__ABOUT THIS TASK__.
Although the data below holds other lines too, output only those from the line with "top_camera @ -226" up to and including the line with "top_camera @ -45", exactly as they appear.

━━━━━━━━

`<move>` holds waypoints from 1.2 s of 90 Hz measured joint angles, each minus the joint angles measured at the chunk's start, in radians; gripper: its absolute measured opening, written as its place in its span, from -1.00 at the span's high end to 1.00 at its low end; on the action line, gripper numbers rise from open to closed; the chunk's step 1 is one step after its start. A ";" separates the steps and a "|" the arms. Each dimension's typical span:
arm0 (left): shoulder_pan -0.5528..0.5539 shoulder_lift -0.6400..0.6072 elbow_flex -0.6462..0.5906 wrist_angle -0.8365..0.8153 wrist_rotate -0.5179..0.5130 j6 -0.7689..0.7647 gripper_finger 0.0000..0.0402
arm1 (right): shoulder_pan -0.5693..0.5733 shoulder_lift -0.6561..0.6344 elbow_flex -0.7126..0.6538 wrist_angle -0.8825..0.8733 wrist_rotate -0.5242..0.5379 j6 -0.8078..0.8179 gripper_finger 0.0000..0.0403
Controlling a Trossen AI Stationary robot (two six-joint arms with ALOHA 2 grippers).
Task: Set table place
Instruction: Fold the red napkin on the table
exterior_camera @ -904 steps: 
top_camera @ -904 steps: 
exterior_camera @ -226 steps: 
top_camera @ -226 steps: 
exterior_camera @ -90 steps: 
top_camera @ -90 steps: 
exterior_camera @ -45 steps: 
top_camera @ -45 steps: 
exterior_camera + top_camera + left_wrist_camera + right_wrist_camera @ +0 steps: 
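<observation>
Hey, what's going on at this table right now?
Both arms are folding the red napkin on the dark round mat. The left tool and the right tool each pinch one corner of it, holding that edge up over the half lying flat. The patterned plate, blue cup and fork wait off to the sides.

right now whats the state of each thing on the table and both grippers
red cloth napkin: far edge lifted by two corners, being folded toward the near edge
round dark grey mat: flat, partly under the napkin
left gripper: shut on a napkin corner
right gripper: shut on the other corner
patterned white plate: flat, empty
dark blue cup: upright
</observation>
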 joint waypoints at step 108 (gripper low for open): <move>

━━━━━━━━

__WRITTEN RESPONSE__.
top_camera @ -226 steps: 
exterior_camera @ -90 steps: 
top_camera @ -90 steps: 
exterior_camera @ -45 steps: 
top_camera @ -45 steps: 

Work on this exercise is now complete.